At week 24, the difference between the Alirocumab and placebo groups in the mean percentage change from baseline in calculated LDL cholesterol level was −62 percentage points ( P less than 0.001 ); the treatment effect remained consistent over a period of 78 weeks.

The Alirocumab group, as compared with the placebo group, had higher rates of injection-site reactions ( 5.9% vs. 4.2% ), myalgia ( 5.4% vs. 2.9% ), neurocognitive events ( 1.2% vs. 0.5% ), and ophthalmologic events ( 2.9% vs. 1.9% ).

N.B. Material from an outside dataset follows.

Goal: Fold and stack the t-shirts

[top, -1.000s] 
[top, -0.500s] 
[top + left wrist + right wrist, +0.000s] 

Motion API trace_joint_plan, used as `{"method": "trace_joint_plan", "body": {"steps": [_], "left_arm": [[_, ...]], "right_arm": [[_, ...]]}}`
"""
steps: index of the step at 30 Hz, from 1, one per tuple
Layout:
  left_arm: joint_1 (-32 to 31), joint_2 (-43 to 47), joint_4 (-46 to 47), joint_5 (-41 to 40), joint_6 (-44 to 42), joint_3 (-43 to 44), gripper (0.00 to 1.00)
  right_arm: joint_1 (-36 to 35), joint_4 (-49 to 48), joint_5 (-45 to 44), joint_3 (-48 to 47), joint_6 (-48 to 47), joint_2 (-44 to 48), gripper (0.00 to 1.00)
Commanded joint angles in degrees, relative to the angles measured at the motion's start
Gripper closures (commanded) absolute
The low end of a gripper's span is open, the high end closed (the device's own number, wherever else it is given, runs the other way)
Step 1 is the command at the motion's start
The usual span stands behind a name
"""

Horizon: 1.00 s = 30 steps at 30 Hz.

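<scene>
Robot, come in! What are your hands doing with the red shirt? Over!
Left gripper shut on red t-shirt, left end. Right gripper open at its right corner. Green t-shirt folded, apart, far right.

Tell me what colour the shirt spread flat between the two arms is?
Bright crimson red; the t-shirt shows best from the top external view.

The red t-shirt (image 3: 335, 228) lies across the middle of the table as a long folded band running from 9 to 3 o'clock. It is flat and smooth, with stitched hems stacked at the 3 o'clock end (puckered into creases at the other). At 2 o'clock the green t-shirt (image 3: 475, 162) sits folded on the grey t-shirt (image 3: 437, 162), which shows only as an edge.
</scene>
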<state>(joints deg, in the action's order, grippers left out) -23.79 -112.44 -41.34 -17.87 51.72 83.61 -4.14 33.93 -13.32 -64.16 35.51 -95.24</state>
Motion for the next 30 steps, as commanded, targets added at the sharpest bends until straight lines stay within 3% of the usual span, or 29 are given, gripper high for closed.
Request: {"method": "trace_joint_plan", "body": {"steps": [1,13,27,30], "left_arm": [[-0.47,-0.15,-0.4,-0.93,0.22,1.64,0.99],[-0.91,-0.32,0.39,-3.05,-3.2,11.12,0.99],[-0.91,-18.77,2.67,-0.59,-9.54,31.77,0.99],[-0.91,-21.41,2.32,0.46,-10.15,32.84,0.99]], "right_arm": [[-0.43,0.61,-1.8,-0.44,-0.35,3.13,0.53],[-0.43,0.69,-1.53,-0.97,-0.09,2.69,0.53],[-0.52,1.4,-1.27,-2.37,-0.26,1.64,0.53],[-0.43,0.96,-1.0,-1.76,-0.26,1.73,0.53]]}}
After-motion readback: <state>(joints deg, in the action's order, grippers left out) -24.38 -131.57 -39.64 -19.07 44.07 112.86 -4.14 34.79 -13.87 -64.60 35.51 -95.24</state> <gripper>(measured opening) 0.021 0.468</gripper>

In a post hoc analysis, the rate of major adverse cardiovascular events ( death from coronary heart disease, nonfatal myocardial infarction, fatal or non-fatal ischemic stroke, or unstable angina requiring hospitalization ) was lower with Alirocumab than with placebo ( 1.7% vs. 3.3%; hazard ratio, HR=0.52; 95% confidence interval, 0.31 to 0.90; nominal P=0.02 ).

In conclusion, over a period of 78 weeks, Alirocumab, when added to statin therapy at the maximum tolerated dose, significantly reduced LDL cholesterol levels.
In a post hoc analysis, there was evidence of a reduction in the rate of cardiovascular events with Alirocumab. ( Xagena )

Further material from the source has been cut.